Coverdale spoke of his and his church’s struggle to achieve their vision for the Family Community Life Center, which now includes the development of affordable housing, on vacant land donated by the church. The vision is not shared by many in the wider community, nor by those in power, he said. Obstacles have been put before the church for decades, Coverdale said.

“No one would help us,” he said, though the project would clearly benefit the entire community, which is in need of affordable housing and a community center. But he and First Baptist Church never gave up the goal, he said.

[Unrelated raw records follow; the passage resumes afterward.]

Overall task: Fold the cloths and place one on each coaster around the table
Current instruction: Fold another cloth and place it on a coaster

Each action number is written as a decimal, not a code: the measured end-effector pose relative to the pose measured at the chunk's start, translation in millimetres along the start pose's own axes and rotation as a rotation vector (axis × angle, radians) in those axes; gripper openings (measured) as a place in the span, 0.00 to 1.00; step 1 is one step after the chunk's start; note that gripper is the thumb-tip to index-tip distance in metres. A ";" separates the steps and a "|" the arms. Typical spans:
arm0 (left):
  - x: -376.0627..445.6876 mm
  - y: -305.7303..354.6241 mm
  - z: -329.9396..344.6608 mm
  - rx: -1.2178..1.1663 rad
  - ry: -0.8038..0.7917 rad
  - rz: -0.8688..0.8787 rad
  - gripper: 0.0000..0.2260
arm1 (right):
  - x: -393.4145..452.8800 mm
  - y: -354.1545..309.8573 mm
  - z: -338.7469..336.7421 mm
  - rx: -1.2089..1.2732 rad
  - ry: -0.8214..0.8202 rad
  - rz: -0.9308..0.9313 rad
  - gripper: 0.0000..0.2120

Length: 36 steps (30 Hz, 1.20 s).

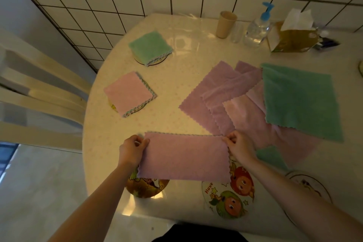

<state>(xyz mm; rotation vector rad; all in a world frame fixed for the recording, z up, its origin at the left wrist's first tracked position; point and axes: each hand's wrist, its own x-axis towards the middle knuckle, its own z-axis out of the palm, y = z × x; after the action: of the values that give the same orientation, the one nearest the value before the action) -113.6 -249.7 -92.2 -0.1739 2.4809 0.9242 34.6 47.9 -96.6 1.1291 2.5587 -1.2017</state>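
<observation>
A purple cloth (184, 157), folded in half into a long rectangle, lies at the table's near edge. My left hand (132, 150) pinches its upper left corner and my right hand (240, 146) pinches its upper right corner. It partly covers a dark cartoon coaster (147, 187) and the top of a white cartoon coaster (227, 196). A folded green cloth (150, 47) sits on a coaster at the far left. Nearer, a folded pink cloth (128, 93) sits on another coaster. Unfolded purple cloths (220, 92), a pink cloth (253, 122) and a green cloth (300, 100) lie overlapped at the right.
A tan cup (225, 24), a clear pump bottle (258, 28) and a tissue box (292, 35) stand at the table's back by the tiled wall. A chair (39, 92) is at the left. Another coaster (310, 184) shows at the near right under my forearm.
</observation>
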 end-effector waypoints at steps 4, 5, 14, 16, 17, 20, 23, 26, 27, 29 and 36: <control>-10.1 1.3 -0.9 -0.007 0.055 0.009 0.09 | -3.9 -4.7 -2.1 0.004 0.037 0.000 0.08; -16.7 2.4 -1.6 -0.009 0.065 0.024 0.10 | -7.5 -6.8 -4.9 0.015 0.053 -0.013 0.06; -84.1 -31.6 46.7 0.441 -0.124 1.048 0.16 | -80.7 6.9 13.7 -0.470 -0.015 -0.734 0.18; -92.6 -40.5 59.5 0.544 -0.177 1.098 0.17 | -93.7 13.9 25.8 -0.549 -0.109 -0.932 0.21; -95.7 -43.8 62.0 0.612 -0.187 1.105 0.19 | -98.0 17.7 29.3 -0.587 -0.154 -0.984 0.21; -100.0 -56.9 57.9 0.753 -0.178 1.078 0.23 | -104.8 29.3 29.2 -0.687 -0.222 -1.010 0.22; -97.3 -76.4 44.4 0.819 -0.155 1.048 0.25 | -106.4 40.4 22.9 -0.719 -0.217 -1.000 0.25; -95.0 -97.8 27.6 0.822 -0.136 1.002 0.26 | -108.6 43.5 16.8 -0.742 -0.268 -0.969 0.29; -94.1 -103.8 22.9 0.817 -0.129 0.979 0.26 | -109.0 43.0 15.4 -0.756 -0.291 -0.950 0.33; -94.3 -113.9 14.8 0.806 -0.112 0.923 0.26 | -110.1 39.3 14.3 -0.799 -0.310 -0.895 0.39; -100.1 -108.5 12.2 0.775 -0.100 0.790 0.22 | -118.1 23.3 16.1 -0.917 -0.279 -0.699 0.40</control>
<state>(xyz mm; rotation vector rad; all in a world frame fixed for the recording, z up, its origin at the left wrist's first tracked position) 9.0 -329.5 -115.2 1.1270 2.6142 0.1350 131.8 -22.7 -78.0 -0.1192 2.7734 -0.0822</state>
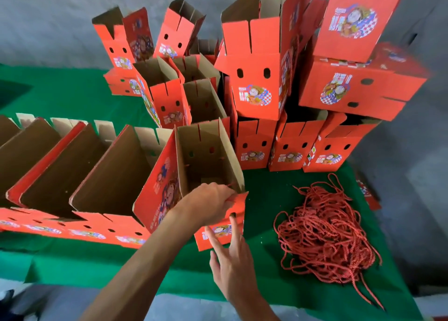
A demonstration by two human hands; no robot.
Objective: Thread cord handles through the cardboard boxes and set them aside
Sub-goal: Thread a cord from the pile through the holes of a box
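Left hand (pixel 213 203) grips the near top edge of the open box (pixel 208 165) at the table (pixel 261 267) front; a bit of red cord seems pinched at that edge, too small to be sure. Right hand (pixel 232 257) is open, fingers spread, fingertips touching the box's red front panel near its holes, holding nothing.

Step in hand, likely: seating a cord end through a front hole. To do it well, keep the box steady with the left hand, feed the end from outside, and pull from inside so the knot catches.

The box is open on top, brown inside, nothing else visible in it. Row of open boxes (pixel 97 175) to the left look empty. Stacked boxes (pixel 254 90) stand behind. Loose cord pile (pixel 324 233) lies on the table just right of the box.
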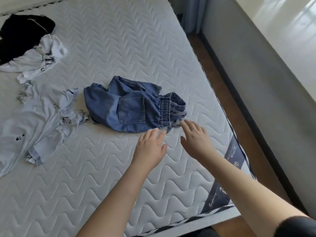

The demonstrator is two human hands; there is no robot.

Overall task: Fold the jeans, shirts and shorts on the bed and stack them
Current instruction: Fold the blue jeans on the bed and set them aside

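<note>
On quilted white mattress [119, 48]: you are reaching left hand [150, 147] and right hand [195, 139], fingers spread, holding nothing, toward crumpled blue denim shorts [130, 110]; next, grasp waistband, flatten.

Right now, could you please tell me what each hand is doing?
Left hand: open, holding nothing, beside the denim shorts.
Right hand: open, fingertips at the drawstring.

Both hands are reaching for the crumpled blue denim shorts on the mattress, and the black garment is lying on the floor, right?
Not quite: the head view shows the black garment on the mattress, far left. Both hands, left and right, do reach toward the denim shorts.
</note>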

As King wrote in his letter to fellow clergy members, penned in a Birmingham, Alabama jail cell in 1963, Coverdale said, we are all called to step out and step up, to speak truth to power and fight for what is right.

“We have chaos already,” Coverdale said. “Why not move from chaos to community?”

East End Voter Coalition Chairman Robert “Bubbie” Brown gave opening and closing remarks. The coalition was formed years ago to work to boost voter participation, especially in the Black community, which traditionally had a poor turnout at the polls, Brown said.

Brown also read an original poem, titled “Inherent Paranoia,” a reflection on inner thoughts and fears, and our collective belief systems, that hold people back, prevent change and sustain racial inequities.

Pastor Montez Johnson of First Baptist Church gave the invocation and benediction for yesterday’s event.

Ted Turpin provided musical accompaniment on the keyboard and, with Brown, led the audience in singing “Lift Every Voice and Sing,” a hymn dubbed the Negro national anthem by the NAACP in 1919.